According to Fang Yuanqin, her late father joined the Red Army in order to ensure that everyone would have clothes to wear, food to eat and a house to live in.
Fang's father fell into a coma during a fight at Weng'an. He stayed there with assistance from local people.
His biggest regret was that he did not complete the Long March, according to Fang Yuanqin, adding one of his grandsons joined the PLA, aiming to finish his incomplete journey.
FISH AND WATER
Upon the Red Army Hill of Zunyi, stands a statue of a Red Army medical orderly, Long Siquan.
Helping cure local residents, he was unable to rejoin the troops in time and was killed by the enemy. With him worshipped as a "Bodhisattva of the Red Army," the feet of the statue have changed color because so many locals rub them for luck.
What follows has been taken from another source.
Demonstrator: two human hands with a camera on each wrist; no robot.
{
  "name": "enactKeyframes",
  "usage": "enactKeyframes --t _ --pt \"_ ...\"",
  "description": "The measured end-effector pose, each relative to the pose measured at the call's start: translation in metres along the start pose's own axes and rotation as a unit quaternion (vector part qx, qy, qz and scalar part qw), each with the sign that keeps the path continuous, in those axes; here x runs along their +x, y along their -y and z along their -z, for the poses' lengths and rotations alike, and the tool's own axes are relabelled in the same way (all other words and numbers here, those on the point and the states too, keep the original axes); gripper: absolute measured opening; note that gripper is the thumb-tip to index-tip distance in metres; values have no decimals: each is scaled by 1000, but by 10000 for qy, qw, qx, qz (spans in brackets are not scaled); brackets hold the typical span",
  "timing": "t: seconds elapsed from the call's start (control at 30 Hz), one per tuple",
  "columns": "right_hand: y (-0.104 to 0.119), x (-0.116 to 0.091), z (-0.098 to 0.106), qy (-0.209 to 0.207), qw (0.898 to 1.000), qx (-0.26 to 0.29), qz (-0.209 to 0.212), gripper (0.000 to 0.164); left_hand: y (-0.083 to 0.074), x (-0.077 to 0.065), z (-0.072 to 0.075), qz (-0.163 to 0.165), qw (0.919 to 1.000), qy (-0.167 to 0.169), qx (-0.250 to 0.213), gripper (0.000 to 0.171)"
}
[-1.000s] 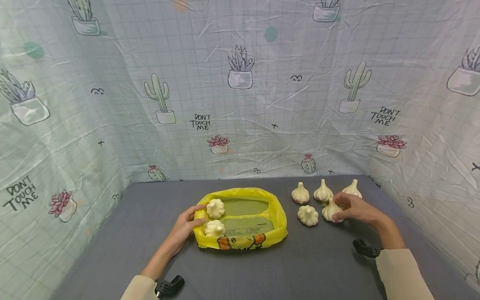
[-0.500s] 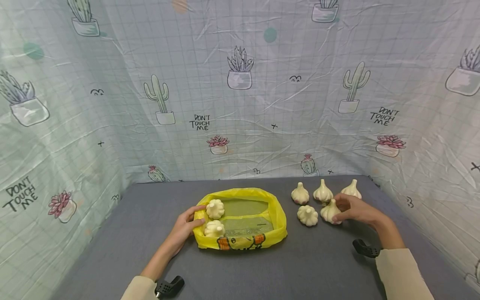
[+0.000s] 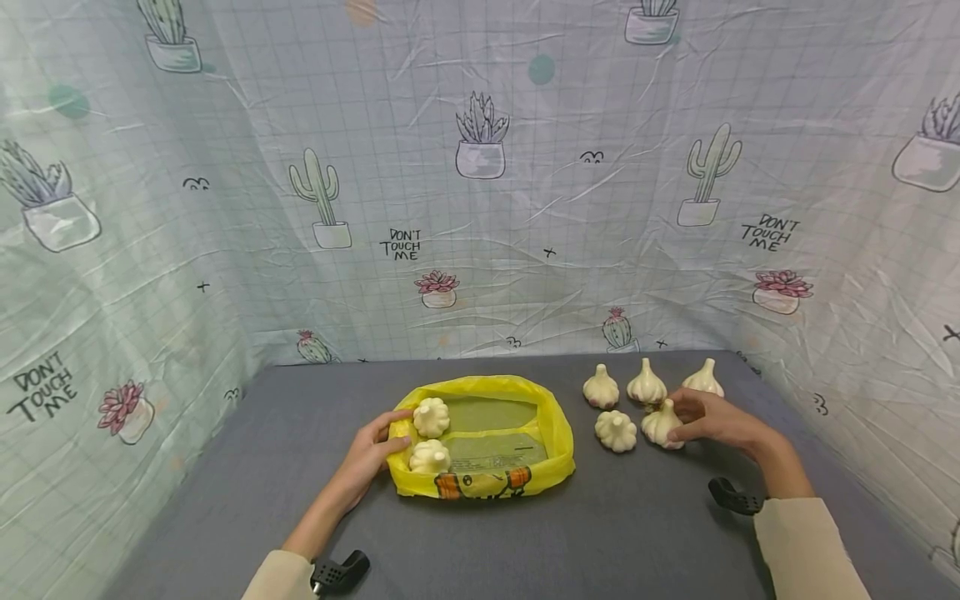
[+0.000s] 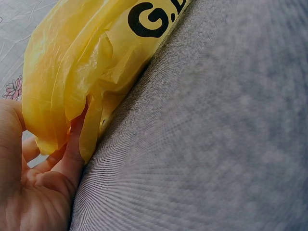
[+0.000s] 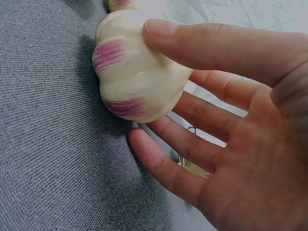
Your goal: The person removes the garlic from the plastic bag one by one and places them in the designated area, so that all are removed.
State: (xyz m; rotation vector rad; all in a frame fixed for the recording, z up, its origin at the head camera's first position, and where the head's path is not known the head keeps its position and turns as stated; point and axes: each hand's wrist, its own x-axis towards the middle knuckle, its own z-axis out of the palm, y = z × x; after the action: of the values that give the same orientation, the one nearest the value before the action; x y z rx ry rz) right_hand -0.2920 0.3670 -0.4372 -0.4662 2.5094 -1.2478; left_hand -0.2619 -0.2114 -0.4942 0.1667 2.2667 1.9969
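At the left end of a yellow plastic bag (image 3: 558, 433), my left hand (image 3: 369, 446) grips the rim between thumb and fingers. The bag lies with its mouth open and rolled wide, and two garlic bulbs (image 3: 431, 417) sit inside at its left. On the right side of the table, my right hand (image 3: 716, 418) holds a garlic bulb (image 3: 660, 427) by its side. In the right wrist view this bulb (image 5: 137, 72) shows purple streaks, with the thumb on top and the fingers behind and below.
Near the held bulb stand several more: a bulb (image 3: 601, 387) at the back left, another bulb (image 3: 647, 383) behind, a bulb (image 3: 705, 379) at the far right and a bulb (image 3: 616, 431) beside it. A printed curtain (image 3: 525, 208) hangs behind the grey table (image 3: 585, 542).
The held garlic bulb has sunk very slightly and stands a little more upright. Both hands have stayed nearly in place, the left on the bag, the right on the bulb.
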Motion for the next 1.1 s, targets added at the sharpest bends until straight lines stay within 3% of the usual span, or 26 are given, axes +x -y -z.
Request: enactKeyframes --t 1.1 --pt "4 -3 -2 -67 10000 -63 -14 53 -1 -2 -1 29 9999 59 -76 52"
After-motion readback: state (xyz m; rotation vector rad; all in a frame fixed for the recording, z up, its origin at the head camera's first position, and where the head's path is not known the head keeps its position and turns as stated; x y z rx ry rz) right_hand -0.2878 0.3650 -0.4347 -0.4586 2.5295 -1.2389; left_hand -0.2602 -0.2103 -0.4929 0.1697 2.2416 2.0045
Kong Xianquan, the first curator of the Zunyi Meeting Memorial Hall, was seriously wounded during the Long March. After he passed away in 1988, his granddaughter Kong Xia found six pieces of shrapnel in his ashes.
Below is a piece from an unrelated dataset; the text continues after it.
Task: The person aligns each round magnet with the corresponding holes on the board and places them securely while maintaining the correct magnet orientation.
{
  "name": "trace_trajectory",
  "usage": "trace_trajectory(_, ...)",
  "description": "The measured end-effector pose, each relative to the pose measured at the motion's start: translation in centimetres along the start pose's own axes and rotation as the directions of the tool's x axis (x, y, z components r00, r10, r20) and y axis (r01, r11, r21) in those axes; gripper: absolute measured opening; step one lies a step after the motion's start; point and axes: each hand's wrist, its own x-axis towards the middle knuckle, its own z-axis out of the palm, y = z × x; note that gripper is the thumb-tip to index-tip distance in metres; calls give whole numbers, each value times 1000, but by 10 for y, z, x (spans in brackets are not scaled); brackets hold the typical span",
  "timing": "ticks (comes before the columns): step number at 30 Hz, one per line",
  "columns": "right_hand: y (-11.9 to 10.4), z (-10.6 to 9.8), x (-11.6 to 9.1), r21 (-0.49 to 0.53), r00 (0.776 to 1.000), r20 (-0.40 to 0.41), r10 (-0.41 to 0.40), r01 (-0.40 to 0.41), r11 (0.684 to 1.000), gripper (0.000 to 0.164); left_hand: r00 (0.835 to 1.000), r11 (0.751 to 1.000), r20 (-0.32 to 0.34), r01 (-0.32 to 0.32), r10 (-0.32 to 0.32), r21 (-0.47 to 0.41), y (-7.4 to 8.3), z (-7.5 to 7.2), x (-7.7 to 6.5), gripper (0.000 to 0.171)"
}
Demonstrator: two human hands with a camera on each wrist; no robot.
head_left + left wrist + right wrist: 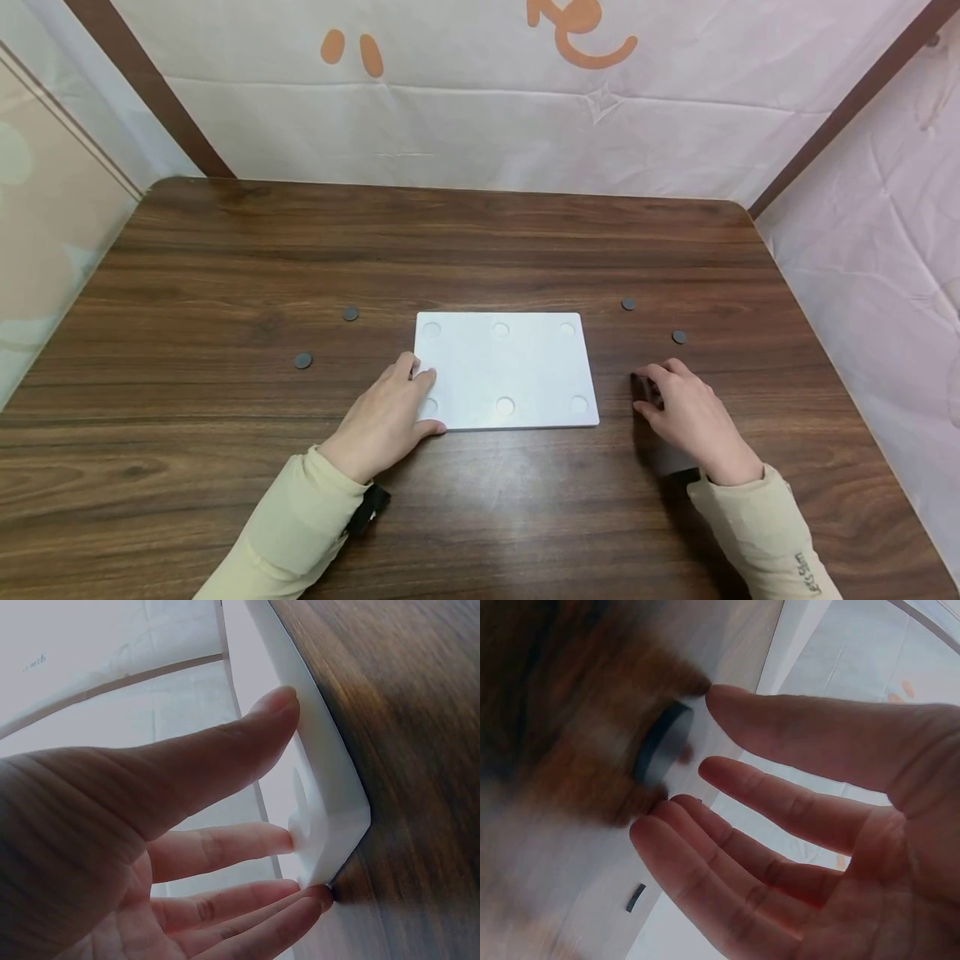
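Note:
A white rectangular board (517, 367) with several shallow round recesses lies flat on the table. My left hand (386, 417) rests at its near left corner: the thumb touches the front edge, one finger lies on the top, and the other fingertips meet the left edge. To the right of the board, my right hand (690, 417) hovers low over the table with thumb and fingers spread. In the right wrist view a dark round disc (664, 744) lies on the table between thumb and fingertips, apparently untouched. From the head view I cannot make this disc out.
Two dark discs lie left of the board, one nearer (303, 360) and one farther (350, 313). Two more discs, a far one (628, 304) and a nearer one (678, 337), lie to the right. A pale fabric wall (487, 133) stands behind the brown wooden table (480, 250).

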Motion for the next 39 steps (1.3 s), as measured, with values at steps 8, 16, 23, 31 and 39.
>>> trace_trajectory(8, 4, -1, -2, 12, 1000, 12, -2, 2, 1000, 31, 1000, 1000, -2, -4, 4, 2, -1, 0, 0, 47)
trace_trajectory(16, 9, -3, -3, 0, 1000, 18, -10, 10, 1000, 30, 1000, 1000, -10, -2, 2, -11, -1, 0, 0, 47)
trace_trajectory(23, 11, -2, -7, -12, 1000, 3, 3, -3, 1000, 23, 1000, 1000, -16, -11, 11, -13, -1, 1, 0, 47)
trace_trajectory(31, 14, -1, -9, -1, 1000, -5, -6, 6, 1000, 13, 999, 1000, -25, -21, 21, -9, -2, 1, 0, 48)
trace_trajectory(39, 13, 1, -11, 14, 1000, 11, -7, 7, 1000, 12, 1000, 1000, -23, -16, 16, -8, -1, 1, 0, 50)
Every time Kong Xianquan went to the market, he would deliberately pick withered vegetables left in the afternoon, because those were difficult for farmers to sell, which made his wife both laugh and cry, said Kong Xia.
"The Long March is a baton in the relay of history. We must work steadfastly and pass on the spirit from generation to generation. Everyone should follow their own 'Long March,' so that everyone can live a better life," Kong Xia said.
Every Saturday, visitors to the Red Army Street in Zunyi are attracted by dozens of old people, dressed as members of the Red Army, singing red songs.
Xia Qingyuan and Luo Guanghua established the troupe 15 years ago. "We will not forgot what the Red Army has done for the people of Zunyi."
According to Xia, one of Zunyi's top elementary schools invited the troupe to perform for their students on International Children's Day this year.
The performance was greeted by thunderous applause from the pupils. The school is planning to send students over to the troupe and learn more from the performers.
Such interactions warm Xia's heart. "Our greatest wish is to demonstrate the charms of red culture and enable the red genes to be passed on."
"The perseverance shown by the Red Army during the Long March can be of great help to me when there are bumps on the road," said Tang Xin, a fourth grader in Zunyi.
Before He Mulin passed away in 1979, he stated that his last wish was to be buried in Qinggangpo, alongside his fallen comrades.
His daughter-in-law said her grandson, now six years old, often accompanies her to walk along the path trodden by the Red Army. "My great-grandfather was a Red Army solider" is a great source of pride for the child.